▶ _EXERCISE_: What follows is a set of records; copy all of it exactly.

▶ _DATASET RECORDS_:
━━━━
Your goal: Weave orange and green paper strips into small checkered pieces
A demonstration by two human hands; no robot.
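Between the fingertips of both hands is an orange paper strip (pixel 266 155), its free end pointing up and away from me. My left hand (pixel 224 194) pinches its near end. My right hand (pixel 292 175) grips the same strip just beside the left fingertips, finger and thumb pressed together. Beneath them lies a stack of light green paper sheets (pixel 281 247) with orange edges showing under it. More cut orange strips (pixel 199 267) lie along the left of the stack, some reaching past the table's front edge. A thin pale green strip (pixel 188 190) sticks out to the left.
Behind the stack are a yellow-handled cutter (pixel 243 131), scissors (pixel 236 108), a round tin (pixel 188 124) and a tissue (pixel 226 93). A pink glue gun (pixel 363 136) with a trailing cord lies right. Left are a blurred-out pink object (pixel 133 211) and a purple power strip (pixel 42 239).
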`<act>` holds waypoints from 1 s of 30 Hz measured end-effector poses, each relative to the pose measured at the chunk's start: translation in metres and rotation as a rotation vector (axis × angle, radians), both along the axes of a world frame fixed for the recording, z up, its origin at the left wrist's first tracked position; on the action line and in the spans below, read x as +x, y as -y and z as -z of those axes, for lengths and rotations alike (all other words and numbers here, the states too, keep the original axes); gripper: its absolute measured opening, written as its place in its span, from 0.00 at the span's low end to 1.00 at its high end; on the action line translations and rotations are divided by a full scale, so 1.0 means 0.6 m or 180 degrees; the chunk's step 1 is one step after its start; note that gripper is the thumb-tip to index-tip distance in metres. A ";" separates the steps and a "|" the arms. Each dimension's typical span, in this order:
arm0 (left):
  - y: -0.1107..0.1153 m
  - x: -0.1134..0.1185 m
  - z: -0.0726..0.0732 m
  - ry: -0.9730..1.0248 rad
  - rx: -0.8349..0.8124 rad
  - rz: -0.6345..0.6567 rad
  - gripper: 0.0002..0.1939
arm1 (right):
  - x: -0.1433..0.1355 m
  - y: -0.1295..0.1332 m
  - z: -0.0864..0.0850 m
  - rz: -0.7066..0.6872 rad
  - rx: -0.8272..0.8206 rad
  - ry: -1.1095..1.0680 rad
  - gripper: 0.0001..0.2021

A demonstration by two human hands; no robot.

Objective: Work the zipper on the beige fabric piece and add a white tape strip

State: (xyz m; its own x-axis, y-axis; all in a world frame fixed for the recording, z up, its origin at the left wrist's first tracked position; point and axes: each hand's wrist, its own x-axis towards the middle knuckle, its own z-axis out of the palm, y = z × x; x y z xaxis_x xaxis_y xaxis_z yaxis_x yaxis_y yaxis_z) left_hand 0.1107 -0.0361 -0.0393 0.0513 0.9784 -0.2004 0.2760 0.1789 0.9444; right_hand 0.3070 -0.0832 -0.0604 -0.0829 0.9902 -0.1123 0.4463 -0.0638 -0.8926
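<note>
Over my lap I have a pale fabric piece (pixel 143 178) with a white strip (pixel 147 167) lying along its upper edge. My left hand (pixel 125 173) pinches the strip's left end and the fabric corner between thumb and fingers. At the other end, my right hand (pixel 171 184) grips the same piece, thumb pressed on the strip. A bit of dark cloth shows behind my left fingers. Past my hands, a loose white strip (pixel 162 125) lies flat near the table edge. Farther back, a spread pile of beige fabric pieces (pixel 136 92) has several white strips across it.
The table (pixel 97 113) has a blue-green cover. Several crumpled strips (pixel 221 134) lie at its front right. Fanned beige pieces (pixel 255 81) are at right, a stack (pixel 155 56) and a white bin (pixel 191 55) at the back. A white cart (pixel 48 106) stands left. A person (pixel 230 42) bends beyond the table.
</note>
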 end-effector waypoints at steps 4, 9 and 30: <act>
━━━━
▶ _RESPONSE_:
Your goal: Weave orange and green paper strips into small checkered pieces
A demonstration by two human hands; no robot.
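Between the fingertips of both hands is an orange paper strip (pixel 266 155), its free end pointing up and away from me. My left hand (pixel 224 194) pinches its near end. My right hand (pixel 292 175) grips the same strip just beside the left fingertips, finger and thumb pressed together. Beneath them lies a stack of light green paper sheets (pixel 281 247) with orange edges showing under it. More cut orange strips (pixel 199 267) lie along the left of the stack, some reaching past the table's front edge. A thin pale green strip (pixel 188 190) sticks out to the left.
Behind the stack are a yellow-handled cutter (pixel 243 131), scissors (pixel 236 108), a round tin (pixel 188 124) and a tissue (pixel 226 93). A pink glue gun (pixel 363 136) with a trailing cord lies right. Left are a blurred-out pink object (pixel 133 211) and a purple power strip (pixel 42 239).
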`<act>` holds waypoints from 1 s of 30 Hz measured end-effector poses, each relative to the pose measured at the chunk's start: translation in metres and rotation as a rotation vector (axis × angle, radians), both along the axes of a world frame fixed for the recording, z up, its origin at the left wrist's first tracked position; on the action line and in the spans below, read x as +x, y as -y and z as -z of those axes, for lengths and rotations alike (all other words and numbers here, the states too, keep the original axes); gripper: its absolute measured opening, written as its place in its span, from 0.00 at the span's low end to 1.00 at its high end; on the action line translations and rotations are divided by a full scale, so 1.0 means 0.6 m or 180 degrees; the chunk's step 1 is one step after its start; note that gripper is the thumb-tip to index-tip distance in metres. A ";" separates the steps and a "|" the arms. Each dimension's typical span, in this order:
arm0 (left):
  - y: -0.1107..0.1153 m
  - x: -0.1134..0.1185 m
  - z: -0.0726..0.0732 m
  - ry: -0.9730..1.0248 rad
  - rx: -0.8349..0.8124 rad
  - rz: -0.6345..0.6567 rad
  - gripper: 0.0002..0.1939
arm1 (right):
  - x: -0.1433..0.1355 m
  - y: -0.1295..0.1332 m
  - z: -0.0864..0.0850 m
  - rz: -0.7066..0.6872 rad
  - rx: -0.8272..0.8206 rad
  - ry: -1.1095..1.0680 rad
  - gripper: 0.0001..0.2021

A demonstration by two human hands; no robot.

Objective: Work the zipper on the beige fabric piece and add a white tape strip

State: (xyz m; its own x-axis, y-axis; all in a world frame fixed for the recording, z up, its origin at the left wrist's first tracked position; point and axes: each hand's wrist, its own x-axis towards the middle knuckle, its own z-axis out of the palm, y = z × x; x y z xaxis_x xaxis_y xaxis_z yaxis_x yaxis_y yaxis_z) left_hand 0.1107 -0.0361 -0.0393 0.0513 0.9784 -0.2004 0.2760 0.1789 0.9444; right_hand 0.3070 -0.0832 -0.0604 -0.0829 0.9902 -0.1123 0.4463 -0.0638 -0.8926
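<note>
Over my lap I have a pale fabric piece (pixel 143 178) with a white strip (pixel 147 167) lying along its upper edge. My left hand (pixel 125 173) pinches the strip's left end and the fabric corner between thumb and fingers. At the other end, my right hand (pixel 171 184) grips the same piece, thumb pressed on the strip. A bit of dark cloth shows behind my left fingers. Past my hands, a loose white strip (pixel 162 125) lies flat near the table edge. Farther back, a spread pile of beige fabric pieces (pixel 136 92) has several white strips across it.
The table (pixel 97 113) has a blue-green cover. Several crumpled strips (pixel 221 134) lie at its front right. Fanned beige pieces (pixel 255 81) are at right, a stack (pixel 155 56) and a white bin (pixel 191 55) at the back. A white cart (pixel 48 106) stands left. A person (pixel 230 42) bends beyond the table.
</note>
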 end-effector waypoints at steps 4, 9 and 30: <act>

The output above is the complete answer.